Re: Cilkplus on RPi2B

Tue May 12, 2015 4:51 pm

I cannot really advise on the performance of Go. Only that a year ago or so I wrote the same functionality in Go and in JavaScript running under node.js

To my amazement the JS version was twice as fast as Go! And JS in an interpreted language.

Seemed to me that the Go garbage collector was stopping, starting and and generally stuttering things a lot. I did not take the time to figure out if I could reduce garbage collection issues in the Go version. It was so much easier to do what I wanted in JavaScript.

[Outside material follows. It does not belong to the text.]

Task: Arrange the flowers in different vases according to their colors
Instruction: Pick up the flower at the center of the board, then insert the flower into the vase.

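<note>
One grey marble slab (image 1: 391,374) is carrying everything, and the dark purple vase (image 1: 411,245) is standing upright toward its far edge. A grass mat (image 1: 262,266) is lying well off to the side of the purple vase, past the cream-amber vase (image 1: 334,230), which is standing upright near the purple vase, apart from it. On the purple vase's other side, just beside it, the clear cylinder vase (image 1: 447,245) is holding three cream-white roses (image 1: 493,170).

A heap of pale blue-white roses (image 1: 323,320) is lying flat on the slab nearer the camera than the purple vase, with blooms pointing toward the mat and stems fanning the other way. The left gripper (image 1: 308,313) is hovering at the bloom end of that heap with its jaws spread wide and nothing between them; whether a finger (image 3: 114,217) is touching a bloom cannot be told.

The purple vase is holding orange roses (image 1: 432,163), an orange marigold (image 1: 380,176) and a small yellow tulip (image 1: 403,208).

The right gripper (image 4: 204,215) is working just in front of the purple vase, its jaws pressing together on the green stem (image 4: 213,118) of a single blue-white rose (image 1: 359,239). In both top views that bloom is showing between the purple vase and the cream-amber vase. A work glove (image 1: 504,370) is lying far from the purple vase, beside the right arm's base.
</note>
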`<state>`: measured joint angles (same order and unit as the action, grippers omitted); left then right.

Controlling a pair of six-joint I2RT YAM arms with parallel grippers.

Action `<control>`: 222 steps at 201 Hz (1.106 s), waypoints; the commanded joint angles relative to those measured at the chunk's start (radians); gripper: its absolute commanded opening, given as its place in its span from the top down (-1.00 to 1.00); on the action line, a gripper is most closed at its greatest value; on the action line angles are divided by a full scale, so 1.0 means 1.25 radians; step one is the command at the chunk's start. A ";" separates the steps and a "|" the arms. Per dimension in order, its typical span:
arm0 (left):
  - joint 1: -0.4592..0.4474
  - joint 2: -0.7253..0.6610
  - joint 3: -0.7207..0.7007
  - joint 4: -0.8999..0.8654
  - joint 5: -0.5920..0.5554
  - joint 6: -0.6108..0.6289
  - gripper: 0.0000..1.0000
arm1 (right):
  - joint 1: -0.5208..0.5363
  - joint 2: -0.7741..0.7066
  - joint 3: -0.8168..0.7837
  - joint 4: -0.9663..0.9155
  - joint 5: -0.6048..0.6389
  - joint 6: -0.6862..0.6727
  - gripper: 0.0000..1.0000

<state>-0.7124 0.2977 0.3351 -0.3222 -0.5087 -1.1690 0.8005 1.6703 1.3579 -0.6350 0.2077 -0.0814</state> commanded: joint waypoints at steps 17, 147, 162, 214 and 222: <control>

Of course JS would not take advantage of many cores if they are available like Go can.

ejolson
Posts: 1007
Joined: Tue Mar 18, 2014 11:47 am

Re: Cilkplus on RPi2B

Tue Jun 30, 2015 10:11 pm

Here is an example using Intel/MIT Cilk to construct a parallel quadrature routine with adaptive refinement based on Simpson's rule. The algorithm divides [a,b] into 2^N intervals and further subdivides each interval if the estimated error is too large. Each recursive call is done in parallel until the error is within 1e5 of the desired error at which point the serial code is used to finish the calculation. As with the other examples, the parallel code is the same as the original serial code with the addition of a few lines involving the cilk_spawn and cilk_sync primitives.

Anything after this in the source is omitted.